INCREMENTAL LIQUIDITY IMPROVEMENT: The Osborn's liquidity has improved since the initial rating, to 450.8 days of cash on hand (DCOH) and 127.8% cash to debt at May 31, 2014; both sufficient for the rating category against Fitch's 'A' category medians of 563.7 DCOH and 125.2% cash to debt. Balance sheet risk is heightened by an aggressive investment mix, though offset by a conservative capital structure and limited health care liability as a type C fee-for-service community.

FAVORABLE SERVICE AREA CHARACTERISTICS: The Osborn's primary market has favorable wealth indicators, a growing population in the 65+ age group, and housing values which are consistent with The Osborn's entrance fee pricing. Additionally, The Osborn's 100+ year history has generated a strong market position and favorable reputation.

MANAGEABLE DEBT LEVEL: The Osborn has approximately $44 million in fixed rate debt, with maximum annual debt service (MADS) of $3.5 million. Coverage and leverage metrics remain comparable to Fitch's 'A' category medians, and should moderate over time. No additional debt is anticipated over the near to medium term.

SOLID OCCUPANCY: The Osborn has maintained very consistent occupancy over the past decade, averaging over 95% across all units since 2002. A sizeable wait list of 136 residents coupled with consistent ILU turnover and expanding memory care, home health and outpatient rehabilitation service lines should provide healthy revenues going forward.
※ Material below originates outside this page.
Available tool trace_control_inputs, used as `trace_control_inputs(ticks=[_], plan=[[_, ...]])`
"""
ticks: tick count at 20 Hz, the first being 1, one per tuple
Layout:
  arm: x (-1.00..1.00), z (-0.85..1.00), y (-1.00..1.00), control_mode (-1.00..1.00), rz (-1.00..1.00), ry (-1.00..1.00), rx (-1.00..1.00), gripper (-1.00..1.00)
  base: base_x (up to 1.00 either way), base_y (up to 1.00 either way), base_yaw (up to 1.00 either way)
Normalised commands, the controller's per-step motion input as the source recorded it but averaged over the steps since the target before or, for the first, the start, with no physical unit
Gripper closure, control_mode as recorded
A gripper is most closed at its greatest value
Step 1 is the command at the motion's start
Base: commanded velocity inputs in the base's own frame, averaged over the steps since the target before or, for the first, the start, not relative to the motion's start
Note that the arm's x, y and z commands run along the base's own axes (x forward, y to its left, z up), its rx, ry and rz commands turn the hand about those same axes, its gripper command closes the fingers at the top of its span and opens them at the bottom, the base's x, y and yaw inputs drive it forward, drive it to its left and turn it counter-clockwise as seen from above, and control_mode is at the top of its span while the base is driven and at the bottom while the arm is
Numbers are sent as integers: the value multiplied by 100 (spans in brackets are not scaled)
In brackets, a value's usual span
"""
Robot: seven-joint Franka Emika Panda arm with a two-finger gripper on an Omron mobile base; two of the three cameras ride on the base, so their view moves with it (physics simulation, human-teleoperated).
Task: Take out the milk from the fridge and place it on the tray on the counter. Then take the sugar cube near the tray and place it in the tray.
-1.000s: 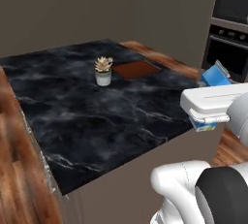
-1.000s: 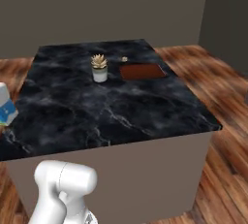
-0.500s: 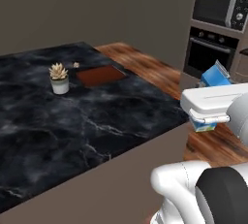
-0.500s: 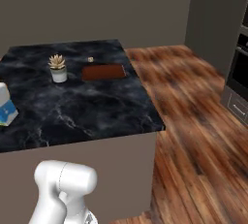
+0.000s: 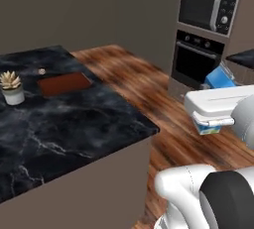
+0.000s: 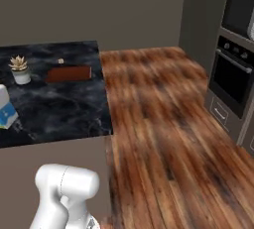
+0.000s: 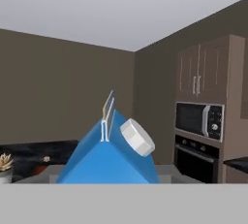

LIMITED CAPITAL NEEDS: The Osborn's future capital needs are modest, including routine needs near $4 million annually, as well as ongoing upgrades to existing units over the next 6 years as units turn over. Healthy cash flow including turnover entrance fee receipts should provide adequate cushion against any balance sheet impact.

RATING SENSITIVITIES

SUSTAINED OPERATING PERFORMANCE: Fitch expects The Osborn to continue generating steady entrance fee revenues, and solid operating cash flow, which should enable continued balance sheet growth over the medium term as capital expenditures moderate post-2014. Any upward rating pressure would require a more robust level of liquidity in order to offset the market risk associated with an aggressive investment mix.

CREDIT PROFILE

Miriam Osborn Memorial Home Association (The Osborn) began its operations in 1908 as a retirement home for the aged in Rye, New York, and currently operates as a type 'C' fee-for-service CCRC. Rye is approximately 35 miles north of New York City, in Westchester County. The Osborn provides 148 entrance fee units, 40 entrance fee garden homes, 97 rental apartment units, 13 memory care units, and 84 skilled nursing beds. The Osborn also provides home health services through the charitable organization Osborn Home Care. For fiscal 2013 (year ended Dec. 31) total revenues were $47.3 million.

BALANCE SHEET IMPROVEMENT

As expected, The Osborn's liquidity improved to a level which is in line with Fitch's 'A' category medians. As of May 30, 2014 The Osborn had $55.9 million in unrestricted cash and investments, equal to a 15.9x cushion ratio which is commensurate against Fitch's 'A' category median of 15.3x. Additional growth is anticipated over time as The Osborn's capital needs wane beyond 2014. The Osborn is budgeted to spend about $8 million in 2014 on both routine and project capital, including the ongoing renovation of its existing IL and AL units.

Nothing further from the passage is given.